### Exercise goal
The records below hold a stretch from the line with "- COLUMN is" through the line with "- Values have"; return exactly those lines, ends included, and nothing more.
▶
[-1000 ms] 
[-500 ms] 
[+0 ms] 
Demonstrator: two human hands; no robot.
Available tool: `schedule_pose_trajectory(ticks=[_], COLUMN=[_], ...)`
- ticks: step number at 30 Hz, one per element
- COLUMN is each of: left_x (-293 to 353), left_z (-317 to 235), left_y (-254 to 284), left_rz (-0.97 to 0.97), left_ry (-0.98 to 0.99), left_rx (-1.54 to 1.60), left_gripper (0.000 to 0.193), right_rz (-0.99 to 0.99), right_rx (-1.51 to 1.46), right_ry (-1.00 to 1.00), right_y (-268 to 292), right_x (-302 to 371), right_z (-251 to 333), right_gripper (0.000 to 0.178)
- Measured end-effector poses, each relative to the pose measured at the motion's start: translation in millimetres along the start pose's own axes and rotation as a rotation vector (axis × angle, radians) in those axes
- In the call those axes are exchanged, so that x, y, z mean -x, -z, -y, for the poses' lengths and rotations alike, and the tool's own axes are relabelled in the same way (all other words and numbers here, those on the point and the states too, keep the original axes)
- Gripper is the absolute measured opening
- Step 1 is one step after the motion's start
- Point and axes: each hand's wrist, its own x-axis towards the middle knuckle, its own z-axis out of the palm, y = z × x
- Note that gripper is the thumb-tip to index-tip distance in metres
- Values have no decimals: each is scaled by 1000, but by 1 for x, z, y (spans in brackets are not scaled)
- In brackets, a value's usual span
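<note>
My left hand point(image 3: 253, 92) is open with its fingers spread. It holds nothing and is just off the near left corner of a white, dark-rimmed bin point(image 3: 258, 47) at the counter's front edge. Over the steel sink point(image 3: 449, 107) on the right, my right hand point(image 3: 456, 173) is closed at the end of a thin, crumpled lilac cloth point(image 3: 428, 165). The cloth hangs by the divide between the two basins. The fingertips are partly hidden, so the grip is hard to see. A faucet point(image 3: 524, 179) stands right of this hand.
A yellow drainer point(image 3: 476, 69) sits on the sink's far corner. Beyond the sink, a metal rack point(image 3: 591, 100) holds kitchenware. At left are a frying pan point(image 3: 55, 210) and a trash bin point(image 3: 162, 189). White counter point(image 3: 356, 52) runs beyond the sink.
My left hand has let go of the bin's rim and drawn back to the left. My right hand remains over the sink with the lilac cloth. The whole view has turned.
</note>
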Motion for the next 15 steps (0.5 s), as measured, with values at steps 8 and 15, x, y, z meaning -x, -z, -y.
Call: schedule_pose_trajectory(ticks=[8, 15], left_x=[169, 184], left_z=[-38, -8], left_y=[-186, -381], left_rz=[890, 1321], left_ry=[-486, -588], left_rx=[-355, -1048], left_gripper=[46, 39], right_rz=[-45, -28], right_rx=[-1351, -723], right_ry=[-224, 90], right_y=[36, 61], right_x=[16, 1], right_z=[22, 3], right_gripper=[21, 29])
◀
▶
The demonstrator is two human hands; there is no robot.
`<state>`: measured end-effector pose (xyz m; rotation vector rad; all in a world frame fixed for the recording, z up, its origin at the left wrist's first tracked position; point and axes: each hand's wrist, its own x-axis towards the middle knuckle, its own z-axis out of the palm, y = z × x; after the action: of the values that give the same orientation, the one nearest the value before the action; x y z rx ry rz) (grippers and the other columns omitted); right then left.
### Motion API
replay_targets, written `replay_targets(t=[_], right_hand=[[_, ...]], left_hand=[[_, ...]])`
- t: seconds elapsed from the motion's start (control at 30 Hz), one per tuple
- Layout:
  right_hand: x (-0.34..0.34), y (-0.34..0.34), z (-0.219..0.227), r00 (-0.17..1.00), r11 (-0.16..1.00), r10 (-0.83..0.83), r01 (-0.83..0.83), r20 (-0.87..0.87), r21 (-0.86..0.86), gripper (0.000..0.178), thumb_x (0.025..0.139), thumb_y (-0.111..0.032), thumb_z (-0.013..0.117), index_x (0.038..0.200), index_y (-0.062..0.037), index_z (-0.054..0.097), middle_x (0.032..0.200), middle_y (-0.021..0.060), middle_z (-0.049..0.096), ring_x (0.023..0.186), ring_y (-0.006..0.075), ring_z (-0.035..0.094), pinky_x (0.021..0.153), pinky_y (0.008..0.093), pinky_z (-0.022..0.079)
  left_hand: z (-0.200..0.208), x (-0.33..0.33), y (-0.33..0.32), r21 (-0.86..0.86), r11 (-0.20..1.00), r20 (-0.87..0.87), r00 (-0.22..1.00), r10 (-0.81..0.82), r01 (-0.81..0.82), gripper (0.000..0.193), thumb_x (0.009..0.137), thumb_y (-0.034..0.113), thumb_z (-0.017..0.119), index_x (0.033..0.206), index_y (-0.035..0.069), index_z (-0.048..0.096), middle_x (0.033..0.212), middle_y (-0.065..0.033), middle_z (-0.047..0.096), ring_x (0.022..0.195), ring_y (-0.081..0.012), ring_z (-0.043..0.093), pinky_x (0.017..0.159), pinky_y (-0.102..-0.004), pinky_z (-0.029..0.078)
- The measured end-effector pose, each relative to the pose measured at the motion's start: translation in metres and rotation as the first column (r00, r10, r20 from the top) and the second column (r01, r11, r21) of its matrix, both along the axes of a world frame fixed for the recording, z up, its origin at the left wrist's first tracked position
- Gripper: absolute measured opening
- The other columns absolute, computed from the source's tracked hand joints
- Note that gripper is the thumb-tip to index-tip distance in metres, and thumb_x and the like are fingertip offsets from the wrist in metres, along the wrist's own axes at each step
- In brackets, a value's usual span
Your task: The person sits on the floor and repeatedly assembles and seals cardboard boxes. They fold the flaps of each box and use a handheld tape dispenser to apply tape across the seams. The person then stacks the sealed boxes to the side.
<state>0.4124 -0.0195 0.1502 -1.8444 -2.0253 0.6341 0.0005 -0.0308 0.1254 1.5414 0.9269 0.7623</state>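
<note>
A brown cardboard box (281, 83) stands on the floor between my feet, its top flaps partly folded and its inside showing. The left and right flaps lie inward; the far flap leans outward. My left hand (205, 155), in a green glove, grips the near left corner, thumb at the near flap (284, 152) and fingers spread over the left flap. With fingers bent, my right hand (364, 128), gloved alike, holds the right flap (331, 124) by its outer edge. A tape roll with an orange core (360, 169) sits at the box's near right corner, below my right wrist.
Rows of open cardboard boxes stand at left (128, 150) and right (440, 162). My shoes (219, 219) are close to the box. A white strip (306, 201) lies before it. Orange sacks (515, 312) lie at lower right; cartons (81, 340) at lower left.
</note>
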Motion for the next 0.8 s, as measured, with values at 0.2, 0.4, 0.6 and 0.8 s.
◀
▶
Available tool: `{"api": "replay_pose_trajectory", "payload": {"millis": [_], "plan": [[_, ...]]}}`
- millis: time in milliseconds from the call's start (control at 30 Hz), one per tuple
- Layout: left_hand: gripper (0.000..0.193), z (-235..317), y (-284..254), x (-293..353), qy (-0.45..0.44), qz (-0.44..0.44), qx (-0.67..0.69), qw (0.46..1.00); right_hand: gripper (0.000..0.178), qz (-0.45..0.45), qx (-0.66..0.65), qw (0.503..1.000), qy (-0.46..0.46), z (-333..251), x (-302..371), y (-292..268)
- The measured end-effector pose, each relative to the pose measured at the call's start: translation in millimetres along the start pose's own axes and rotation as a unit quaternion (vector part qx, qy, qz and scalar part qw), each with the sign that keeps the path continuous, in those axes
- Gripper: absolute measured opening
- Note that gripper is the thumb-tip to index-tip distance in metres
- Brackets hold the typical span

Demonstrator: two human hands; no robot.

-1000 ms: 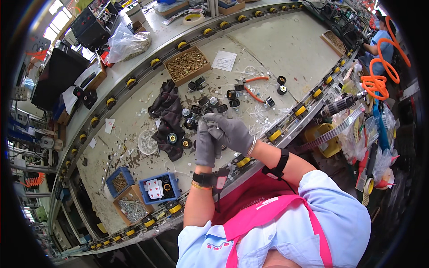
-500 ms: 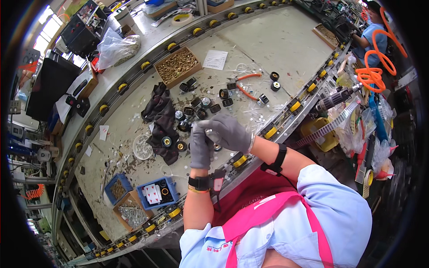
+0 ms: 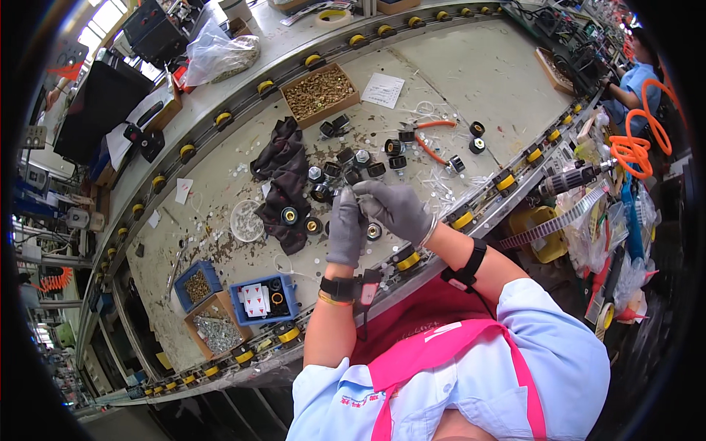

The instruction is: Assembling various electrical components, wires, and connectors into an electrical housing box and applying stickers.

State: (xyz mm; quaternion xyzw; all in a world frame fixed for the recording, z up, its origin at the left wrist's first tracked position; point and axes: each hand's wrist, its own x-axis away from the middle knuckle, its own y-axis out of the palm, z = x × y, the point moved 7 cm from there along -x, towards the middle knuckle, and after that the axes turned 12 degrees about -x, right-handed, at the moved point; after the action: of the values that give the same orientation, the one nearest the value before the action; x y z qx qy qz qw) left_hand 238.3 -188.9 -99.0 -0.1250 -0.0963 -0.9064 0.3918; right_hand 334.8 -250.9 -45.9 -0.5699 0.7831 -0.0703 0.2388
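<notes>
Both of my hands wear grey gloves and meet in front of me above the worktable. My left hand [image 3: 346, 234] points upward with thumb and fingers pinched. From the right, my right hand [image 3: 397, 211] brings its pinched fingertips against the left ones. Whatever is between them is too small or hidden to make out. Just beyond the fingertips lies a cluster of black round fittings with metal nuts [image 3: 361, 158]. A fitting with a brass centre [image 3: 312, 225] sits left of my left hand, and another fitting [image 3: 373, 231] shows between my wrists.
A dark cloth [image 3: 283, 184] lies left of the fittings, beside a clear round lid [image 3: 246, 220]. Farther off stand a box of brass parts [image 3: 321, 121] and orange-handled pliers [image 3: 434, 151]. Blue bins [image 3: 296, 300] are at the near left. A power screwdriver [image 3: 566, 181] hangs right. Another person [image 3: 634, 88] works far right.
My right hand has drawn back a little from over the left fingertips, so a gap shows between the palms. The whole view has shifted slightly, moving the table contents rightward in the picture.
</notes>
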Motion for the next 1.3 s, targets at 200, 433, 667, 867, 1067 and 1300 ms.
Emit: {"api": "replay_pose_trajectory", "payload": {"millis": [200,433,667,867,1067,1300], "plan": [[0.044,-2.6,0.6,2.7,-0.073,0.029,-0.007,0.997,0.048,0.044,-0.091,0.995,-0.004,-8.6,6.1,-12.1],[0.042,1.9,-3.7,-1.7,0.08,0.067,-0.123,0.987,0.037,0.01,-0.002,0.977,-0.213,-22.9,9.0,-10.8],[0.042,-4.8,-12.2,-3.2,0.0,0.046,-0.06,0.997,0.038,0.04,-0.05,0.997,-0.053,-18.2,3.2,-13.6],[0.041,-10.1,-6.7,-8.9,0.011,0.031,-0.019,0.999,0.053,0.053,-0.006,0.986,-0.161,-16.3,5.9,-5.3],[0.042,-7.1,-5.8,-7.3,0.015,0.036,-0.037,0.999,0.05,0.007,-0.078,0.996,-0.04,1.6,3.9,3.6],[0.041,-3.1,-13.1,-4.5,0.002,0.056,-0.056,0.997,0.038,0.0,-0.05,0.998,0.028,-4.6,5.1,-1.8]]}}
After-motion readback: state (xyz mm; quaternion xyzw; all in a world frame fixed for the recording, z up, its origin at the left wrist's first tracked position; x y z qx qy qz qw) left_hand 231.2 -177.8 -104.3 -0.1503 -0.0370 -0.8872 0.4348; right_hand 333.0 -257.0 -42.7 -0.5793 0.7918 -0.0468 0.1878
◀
### Solution for this task
- COLUMN is each of: left_x (-293 to 353), left_z (-317 to 235), left_y (-254 to 284), left_rz (-0.97 to 0.97), left_ry (-0.98 to 0.99), left_rx (-1.54 to 1.60), left_gripper (0.000 to 0.193), right_rz (-0.99 to 0.99), right_rx (-1.51 to 1.46), right_ry (-1.00 to 1.00), right_y (-268 to 292), right_x (-302 to 371), right_z (-251 to 333), right_gripper (0.000 to 0.178)
- Measured end-effector poses, each relative to the pose measured at the motion's start: translation in millimetres along the start pose's own axes and rotation as a rotation vector (axis × angle, radians) in those axes
- In the call those axes are exchanged, so that x, y, z mean -x, -z, -y, for the poses' lengths and rotations alike, and the tool's own axes are relabelled in the same way (all other words and numbers here, those on the point and the states too, keep the original axes)
- Gripper is the absolute measured opening
- Step 1 is one step after the motion's start
- Point and axes: each hand's wrist, its own x-axis towards the middle knuckle, its own z-axis out of the palm, y = z × x
- Note that gripper is the thumb-tip to index-tip distance in metres
- Values have no decimals: each is scaled by 1000, but by 1 for x, z, y (spans in brackets are not scaled)

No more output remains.